La reciprocità tra i due è evidenziata dal chiamarsi e richiamarsi reciproco. Non si tratta del dar nome genesiaco, dove l’uomo dà il nome per esprimere superiorità verso creature mute, ma del chiamarsi che interpella una risposta e una parità.
Nelle parole che ognuno dice dell’altro si manifesta lo sguardo e l’esperienza reciproca, l’uomo è paragonato al cerbiatto, animale non violento, agile, libero non addomesticabile, mentre la donna è paragonata a una colomba che sta nella fenditura della roccia, immagine che esprime inaccessibilità, misteriosità, custodia.

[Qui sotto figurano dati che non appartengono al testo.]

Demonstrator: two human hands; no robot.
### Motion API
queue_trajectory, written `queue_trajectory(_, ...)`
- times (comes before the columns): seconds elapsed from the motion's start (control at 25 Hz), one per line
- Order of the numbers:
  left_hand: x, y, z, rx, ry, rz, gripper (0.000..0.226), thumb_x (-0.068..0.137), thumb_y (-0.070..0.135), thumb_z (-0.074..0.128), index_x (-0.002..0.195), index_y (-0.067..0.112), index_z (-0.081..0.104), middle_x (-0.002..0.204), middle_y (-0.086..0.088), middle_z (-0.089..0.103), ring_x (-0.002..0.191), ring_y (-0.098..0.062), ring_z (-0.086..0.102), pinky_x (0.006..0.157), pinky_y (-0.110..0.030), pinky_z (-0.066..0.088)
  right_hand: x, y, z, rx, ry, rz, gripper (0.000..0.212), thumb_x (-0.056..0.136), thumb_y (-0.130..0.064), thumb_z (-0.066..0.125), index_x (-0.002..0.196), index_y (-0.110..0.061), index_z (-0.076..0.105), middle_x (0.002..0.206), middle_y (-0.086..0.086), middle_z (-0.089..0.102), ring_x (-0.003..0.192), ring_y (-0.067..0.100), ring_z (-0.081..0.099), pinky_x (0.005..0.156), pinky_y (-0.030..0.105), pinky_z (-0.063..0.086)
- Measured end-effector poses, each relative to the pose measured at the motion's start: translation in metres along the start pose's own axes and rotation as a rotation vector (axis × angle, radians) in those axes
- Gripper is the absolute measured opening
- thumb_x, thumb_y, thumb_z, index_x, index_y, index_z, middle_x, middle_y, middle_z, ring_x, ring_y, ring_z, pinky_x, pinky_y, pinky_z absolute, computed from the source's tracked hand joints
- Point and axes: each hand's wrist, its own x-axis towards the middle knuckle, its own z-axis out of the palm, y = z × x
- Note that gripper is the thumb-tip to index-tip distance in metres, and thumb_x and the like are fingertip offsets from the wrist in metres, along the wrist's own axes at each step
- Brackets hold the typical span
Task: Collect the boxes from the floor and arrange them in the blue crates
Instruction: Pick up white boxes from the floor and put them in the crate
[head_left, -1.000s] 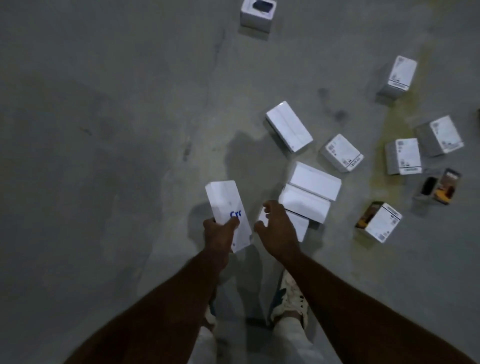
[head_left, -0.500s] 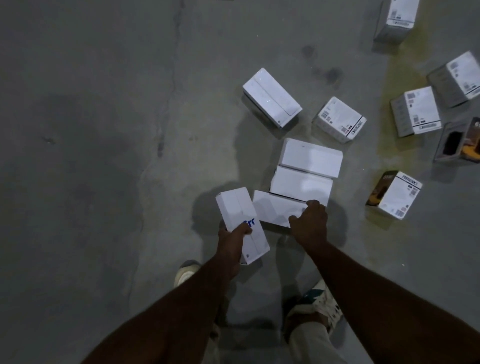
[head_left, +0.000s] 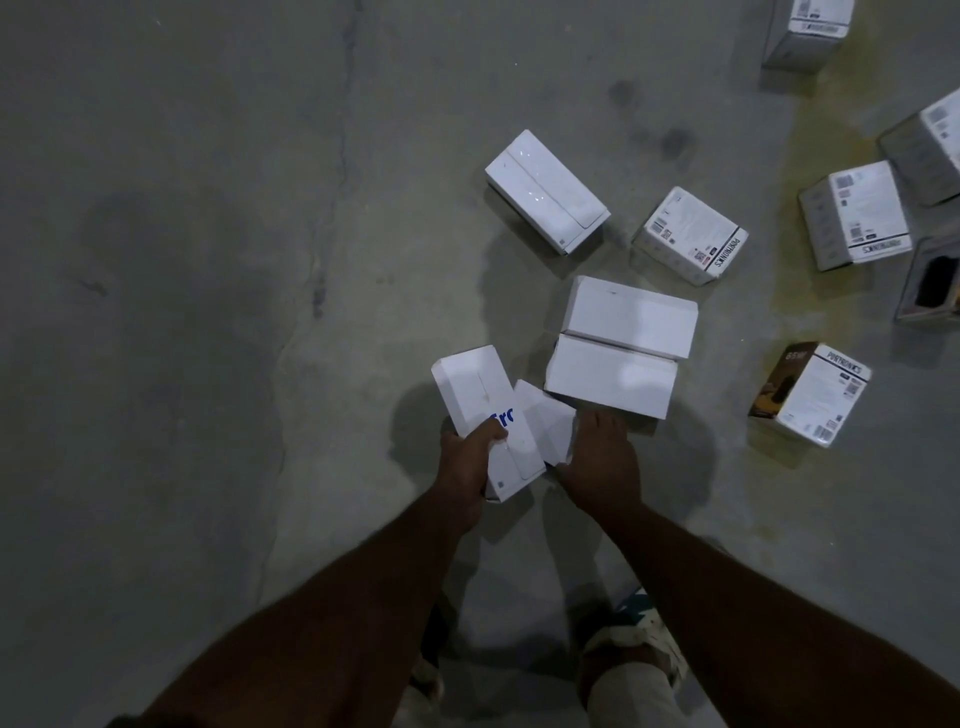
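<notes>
My left hand grips a long white box with blue lettering, held just above the concrete floor. My right hand is closed on a second plain white box, tilted up and pressed against the first one. Just beyond lie two white boxes side by side. Farther off sits another long white box and a labelled cube box. No blue crate is in view.
More labelled boxes are scattered at the right: one with a dark side, one near the edge, one at the top. A crack runs down the floor at left. My shoes stand below my arms.
My right hand has lifted the nearest white box off the floor and swung it against the box in my left hand. The view has moved closer to the boxes.
</notes>
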Motion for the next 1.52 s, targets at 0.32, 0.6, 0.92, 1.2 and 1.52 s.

Nelle parole scambiate c’è un invito a partenze assolute: «Alzati, mia amica…». Partenze che non spengono il desiderio ma lo accendono, perché ogni punto raggiunto è un nuovo inizio. D’altronde, Lévinas declina la parabola del desiderio in questi termini: «Il desiderabile non sazia il mio desiderio, ma lo rende più profondo, nutrendosi in qualche modo di nuova fame».
Lo spazio dato al desiderio è uno spazio di autenticità dove ognuno si scopre soggetto compiuto, capace di reggersi, ma anche soggetto incompiuto che si fa apertura. «Per il suo compimento, il desiderio ci chiede di rinunciare all’autonomia, di dichiarare il limite, di riconoscersi nella relazione, desideranti l’altro e desiderosi di essere riconosciuti dall’altro e con l’altro» (43).
Le pagine del Ct, così esplicite e così innocenti allo stesso tempo, ci aiutano a «svelenire l’eros» per evocare un’accusa che Nietzsche aveva lanciato al cristianesimo che «ha avvelenato l’eros» e la corporeità. L’eros del Ct, però, non è un eros scatenato, ma è un eros che crea legame, crea relazione, un eros che non perde di vista il viso dell’altro e quindi il nucleo della sua personalità e alterità. Non a caso l’amato chiede all’amata: «Mostrami il tuo viso, fammi sentire la tua voce» (Ct 2,14). È lei, nella sua irriducibilità e personalità che vuole e desidera e non una parte di lei. Quindi il Ct ci mostra i corpi sessuati, senza scadere nel genitalismo o nell’erotismo impersonale. Il Ct ci spinge a riscoprire il valore del corpo nel suo orientamento all’integralità dell’uomo e all’integrazione nell’esperienza spirituale globale.

Il cammino della coppia, come esplorato dal testo che abbiamo brevemente attraversato tocca poi altre tematiche attinenti alla coppia nel suo rapporto agli altri e a Dio. L’immagine che ne risulta è una coppia e una famiglia in tensione escatologica tra il «già e non ancora» che si compie in Dio.